*** Dataset extract Section Begins ***
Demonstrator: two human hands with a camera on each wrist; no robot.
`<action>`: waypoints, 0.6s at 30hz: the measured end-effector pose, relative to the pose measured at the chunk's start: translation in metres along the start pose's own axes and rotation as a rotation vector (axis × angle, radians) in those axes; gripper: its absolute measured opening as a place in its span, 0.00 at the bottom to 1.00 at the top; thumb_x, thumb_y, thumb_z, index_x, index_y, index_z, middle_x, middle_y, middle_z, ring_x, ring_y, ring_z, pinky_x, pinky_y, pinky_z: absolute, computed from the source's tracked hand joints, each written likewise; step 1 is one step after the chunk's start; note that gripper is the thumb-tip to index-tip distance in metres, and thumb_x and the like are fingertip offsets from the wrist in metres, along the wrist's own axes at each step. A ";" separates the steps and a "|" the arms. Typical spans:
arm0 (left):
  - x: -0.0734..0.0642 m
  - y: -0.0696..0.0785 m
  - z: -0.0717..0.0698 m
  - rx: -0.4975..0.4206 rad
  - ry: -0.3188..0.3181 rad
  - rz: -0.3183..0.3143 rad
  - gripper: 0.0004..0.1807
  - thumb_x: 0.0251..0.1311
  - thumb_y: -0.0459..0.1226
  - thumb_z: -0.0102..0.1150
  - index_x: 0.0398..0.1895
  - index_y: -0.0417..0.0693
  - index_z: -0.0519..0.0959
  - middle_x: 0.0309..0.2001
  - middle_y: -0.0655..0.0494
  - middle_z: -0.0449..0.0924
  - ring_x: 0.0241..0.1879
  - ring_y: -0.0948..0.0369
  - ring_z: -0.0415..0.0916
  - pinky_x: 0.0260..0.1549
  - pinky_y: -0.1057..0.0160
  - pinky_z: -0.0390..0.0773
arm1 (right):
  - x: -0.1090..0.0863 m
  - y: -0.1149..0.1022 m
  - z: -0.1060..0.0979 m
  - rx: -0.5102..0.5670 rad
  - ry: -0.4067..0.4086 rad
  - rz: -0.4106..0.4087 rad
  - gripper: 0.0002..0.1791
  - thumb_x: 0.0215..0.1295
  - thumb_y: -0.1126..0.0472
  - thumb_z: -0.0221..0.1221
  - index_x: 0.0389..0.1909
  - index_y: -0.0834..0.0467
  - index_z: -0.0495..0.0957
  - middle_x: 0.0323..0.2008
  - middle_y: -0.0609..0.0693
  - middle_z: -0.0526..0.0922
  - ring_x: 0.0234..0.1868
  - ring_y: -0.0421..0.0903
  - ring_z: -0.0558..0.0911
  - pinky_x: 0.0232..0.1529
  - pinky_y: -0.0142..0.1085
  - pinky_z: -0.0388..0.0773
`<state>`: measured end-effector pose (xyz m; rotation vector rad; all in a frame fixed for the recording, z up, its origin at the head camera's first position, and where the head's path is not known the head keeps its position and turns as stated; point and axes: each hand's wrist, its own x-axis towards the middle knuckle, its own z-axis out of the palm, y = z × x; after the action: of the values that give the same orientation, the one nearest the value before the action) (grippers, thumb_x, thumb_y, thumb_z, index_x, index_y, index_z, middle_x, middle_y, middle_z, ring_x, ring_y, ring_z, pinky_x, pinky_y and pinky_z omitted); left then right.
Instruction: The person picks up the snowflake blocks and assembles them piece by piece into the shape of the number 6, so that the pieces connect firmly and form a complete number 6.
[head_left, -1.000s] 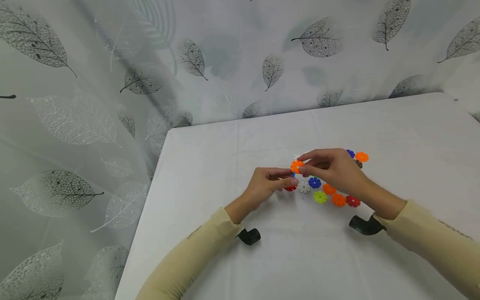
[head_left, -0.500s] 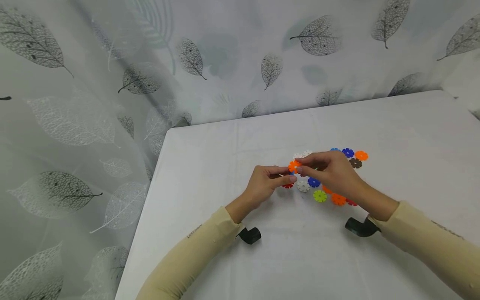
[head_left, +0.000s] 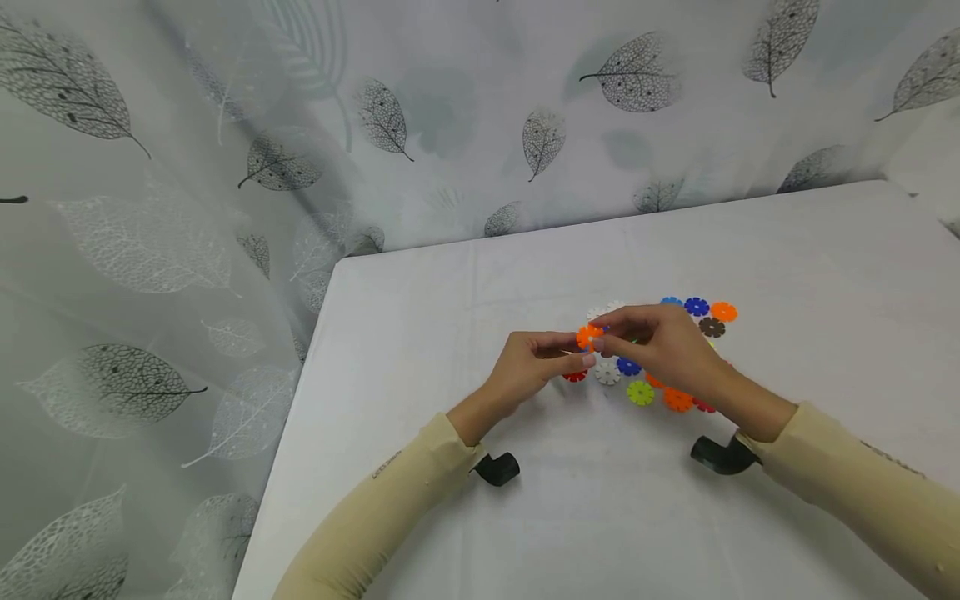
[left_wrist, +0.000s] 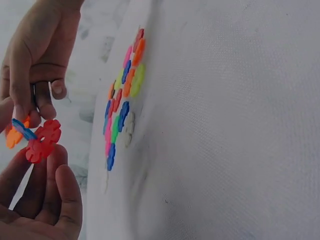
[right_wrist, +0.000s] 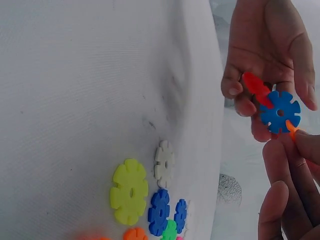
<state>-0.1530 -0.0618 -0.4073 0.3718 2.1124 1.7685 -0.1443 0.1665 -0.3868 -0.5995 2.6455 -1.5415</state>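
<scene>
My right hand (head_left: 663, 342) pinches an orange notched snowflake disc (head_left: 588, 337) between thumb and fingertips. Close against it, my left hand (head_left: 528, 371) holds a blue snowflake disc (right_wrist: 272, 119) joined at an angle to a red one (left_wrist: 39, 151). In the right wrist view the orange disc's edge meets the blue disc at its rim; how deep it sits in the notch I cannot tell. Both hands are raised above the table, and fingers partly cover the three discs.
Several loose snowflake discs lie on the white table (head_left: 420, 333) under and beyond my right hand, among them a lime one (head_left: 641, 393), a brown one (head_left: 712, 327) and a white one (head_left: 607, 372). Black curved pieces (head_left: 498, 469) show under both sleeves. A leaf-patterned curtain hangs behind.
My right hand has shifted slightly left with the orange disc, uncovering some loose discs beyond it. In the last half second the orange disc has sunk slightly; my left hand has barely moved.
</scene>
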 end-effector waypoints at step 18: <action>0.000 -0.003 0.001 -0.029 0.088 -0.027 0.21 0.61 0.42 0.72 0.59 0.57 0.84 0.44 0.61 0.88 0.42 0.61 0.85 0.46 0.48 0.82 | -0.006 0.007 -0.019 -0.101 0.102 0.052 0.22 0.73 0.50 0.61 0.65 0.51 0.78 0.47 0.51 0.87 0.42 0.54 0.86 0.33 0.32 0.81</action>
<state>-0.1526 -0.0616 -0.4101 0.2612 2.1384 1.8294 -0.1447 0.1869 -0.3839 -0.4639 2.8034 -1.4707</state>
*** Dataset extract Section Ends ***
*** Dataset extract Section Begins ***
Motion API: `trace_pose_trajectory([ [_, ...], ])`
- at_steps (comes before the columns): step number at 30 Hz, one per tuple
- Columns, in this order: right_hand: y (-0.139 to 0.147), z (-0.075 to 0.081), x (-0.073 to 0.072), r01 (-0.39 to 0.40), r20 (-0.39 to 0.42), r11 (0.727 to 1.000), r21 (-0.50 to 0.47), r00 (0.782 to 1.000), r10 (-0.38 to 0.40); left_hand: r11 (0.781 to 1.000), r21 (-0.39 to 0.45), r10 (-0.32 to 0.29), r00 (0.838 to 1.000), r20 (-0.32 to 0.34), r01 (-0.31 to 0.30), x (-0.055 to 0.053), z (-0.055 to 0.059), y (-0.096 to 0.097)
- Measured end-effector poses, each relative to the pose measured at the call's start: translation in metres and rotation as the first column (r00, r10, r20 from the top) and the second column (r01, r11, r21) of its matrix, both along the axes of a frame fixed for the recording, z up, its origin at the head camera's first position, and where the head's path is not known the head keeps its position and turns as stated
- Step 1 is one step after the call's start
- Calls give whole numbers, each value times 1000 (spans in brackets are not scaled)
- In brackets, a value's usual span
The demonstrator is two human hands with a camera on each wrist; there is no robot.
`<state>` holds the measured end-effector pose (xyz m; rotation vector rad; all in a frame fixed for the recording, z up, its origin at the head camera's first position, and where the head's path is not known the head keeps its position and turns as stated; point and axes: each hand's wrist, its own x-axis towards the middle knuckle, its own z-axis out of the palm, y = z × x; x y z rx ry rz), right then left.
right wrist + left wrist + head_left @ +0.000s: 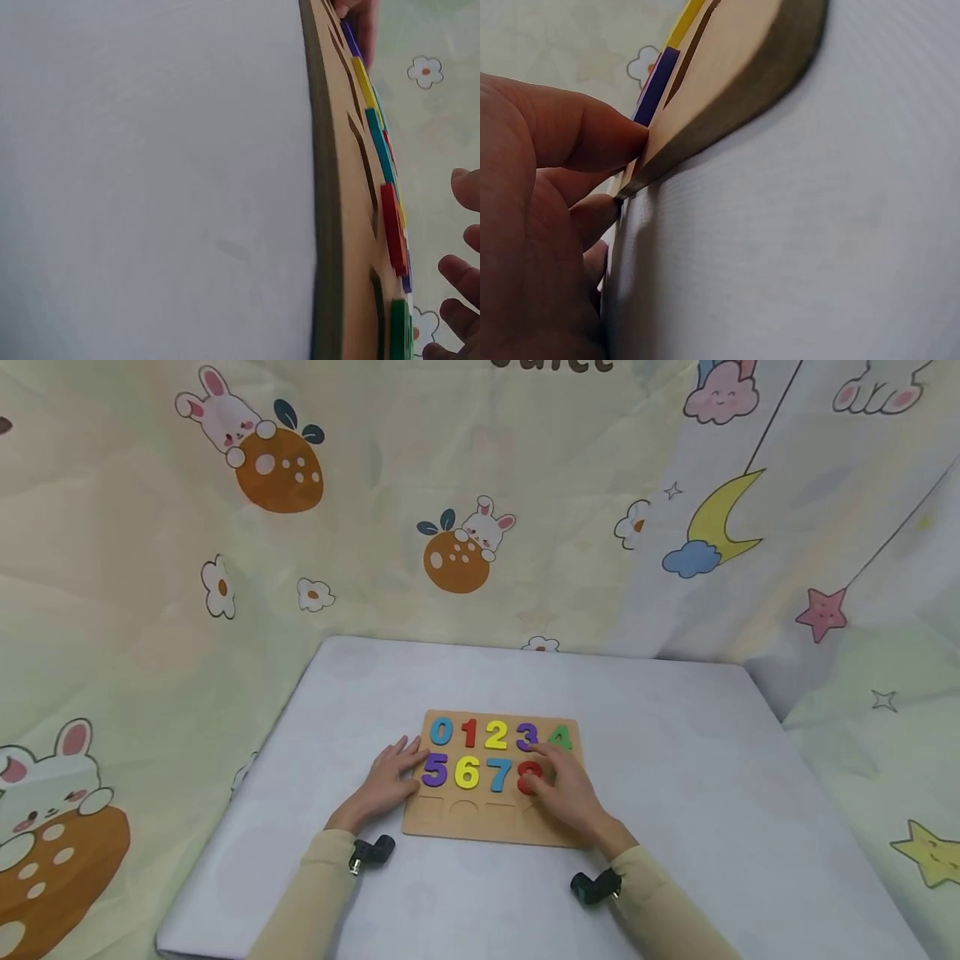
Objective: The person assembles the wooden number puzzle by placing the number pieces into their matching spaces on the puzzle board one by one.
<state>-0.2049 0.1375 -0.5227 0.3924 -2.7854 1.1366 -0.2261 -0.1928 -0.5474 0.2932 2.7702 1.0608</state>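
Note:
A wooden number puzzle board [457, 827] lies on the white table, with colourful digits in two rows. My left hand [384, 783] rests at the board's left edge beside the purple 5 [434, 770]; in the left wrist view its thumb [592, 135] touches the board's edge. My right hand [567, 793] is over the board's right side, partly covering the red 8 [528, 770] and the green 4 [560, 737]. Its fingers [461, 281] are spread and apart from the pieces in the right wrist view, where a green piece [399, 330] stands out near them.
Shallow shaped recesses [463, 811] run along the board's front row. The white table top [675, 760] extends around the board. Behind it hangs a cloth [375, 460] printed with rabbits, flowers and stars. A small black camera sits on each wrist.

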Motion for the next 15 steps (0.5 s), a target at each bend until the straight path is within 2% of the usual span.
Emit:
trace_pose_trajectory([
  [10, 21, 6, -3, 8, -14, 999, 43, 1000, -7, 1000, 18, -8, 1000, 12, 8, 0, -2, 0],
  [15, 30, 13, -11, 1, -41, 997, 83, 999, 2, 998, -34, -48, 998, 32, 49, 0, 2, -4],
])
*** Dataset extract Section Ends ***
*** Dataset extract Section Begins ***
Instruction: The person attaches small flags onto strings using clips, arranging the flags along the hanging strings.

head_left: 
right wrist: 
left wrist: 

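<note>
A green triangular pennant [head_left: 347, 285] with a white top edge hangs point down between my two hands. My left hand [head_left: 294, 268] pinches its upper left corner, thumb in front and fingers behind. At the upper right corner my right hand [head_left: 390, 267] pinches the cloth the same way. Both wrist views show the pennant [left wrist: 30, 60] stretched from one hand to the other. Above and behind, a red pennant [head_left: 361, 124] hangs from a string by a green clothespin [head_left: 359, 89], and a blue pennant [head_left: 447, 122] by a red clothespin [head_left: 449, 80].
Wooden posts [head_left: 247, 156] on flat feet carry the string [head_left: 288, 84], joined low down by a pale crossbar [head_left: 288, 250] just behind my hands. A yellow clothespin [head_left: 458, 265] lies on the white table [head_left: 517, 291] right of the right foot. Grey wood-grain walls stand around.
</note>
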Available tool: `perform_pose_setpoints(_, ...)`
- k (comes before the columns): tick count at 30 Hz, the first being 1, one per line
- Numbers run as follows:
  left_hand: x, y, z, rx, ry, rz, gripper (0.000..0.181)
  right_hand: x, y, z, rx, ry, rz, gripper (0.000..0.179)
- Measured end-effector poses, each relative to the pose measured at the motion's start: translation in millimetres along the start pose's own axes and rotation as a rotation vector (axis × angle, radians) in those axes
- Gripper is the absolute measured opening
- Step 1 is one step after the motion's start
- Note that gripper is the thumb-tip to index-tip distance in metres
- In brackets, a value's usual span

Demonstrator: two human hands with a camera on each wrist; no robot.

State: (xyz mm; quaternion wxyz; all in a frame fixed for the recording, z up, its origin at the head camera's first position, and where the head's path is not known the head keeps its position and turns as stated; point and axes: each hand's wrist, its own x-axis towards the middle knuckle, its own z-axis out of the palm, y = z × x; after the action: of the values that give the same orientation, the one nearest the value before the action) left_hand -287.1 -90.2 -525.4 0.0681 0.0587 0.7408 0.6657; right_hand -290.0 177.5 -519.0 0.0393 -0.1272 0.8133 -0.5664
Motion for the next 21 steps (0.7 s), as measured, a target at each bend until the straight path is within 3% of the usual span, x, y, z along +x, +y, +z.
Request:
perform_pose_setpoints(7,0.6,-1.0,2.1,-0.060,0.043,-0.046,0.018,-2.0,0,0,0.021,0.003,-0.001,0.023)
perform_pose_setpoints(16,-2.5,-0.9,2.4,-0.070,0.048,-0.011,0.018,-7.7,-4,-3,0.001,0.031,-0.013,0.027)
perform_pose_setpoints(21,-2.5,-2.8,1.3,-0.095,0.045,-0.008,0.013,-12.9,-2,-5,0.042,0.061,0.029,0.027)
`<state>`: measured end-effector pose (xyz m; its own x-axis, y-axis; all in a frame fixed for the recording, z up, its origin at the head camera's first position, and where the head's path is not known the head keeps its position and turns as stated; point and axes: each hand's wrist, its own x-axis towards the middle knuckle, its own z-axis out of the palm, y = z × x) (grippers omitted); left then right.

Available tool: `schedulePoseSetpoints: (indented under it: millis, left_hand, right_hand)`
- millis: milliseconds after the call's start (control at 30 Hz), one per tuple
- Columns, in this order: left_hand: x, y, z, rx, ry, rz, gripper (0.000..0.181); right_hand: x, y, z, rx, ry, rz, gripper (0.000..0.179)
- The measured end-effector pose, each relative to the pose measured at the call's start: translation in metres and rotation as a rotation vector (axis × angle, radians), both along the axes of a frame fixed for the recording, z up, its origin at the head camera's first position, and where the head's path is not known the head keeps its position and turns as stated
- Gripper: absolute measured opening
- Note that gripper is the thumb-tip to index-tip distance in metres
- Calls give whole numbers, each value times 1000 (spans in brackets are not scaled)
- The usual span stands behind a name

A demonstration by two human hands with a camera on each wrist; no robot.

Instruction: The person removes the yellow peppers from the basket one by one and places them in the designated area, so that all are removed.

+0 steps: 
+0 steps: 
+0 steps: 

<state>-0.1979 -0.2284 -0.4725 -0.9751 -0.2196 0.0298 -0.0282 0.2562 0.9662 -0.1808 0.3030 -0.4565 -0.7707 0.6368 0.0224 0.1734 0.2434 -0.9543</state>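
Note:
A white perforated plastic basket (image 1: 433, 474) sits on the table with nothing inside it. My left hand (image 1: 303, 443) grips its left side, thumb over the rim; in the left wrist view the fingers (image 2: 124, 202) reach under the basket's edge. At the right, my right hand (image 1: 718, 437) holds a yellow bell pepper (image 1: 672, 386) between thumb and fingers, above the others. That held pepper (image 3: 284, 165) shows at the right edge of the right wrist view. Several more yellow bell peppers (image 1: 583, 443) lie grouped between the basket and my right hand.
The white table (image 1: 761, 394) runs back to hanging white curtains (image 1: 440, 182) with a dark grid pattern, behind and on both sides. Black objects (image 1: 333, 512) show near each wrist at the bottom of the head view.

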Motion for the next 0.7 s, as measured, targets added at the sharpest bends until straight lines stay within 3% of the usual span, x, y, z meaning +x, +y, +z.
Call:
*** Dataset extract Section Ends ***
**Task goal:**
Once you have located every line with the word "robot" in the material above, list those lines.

**Answer for this exercise:**
Demonstrator: two human hands with a camera on each wrist; no robot.
The demonstrator is two human hands with a camera on each wrist; there is no robot.
Demonstrator: two human hands with a camera on each wrist; no robot.
A demonstration by two human hands with a camera on each wrist; no robot.

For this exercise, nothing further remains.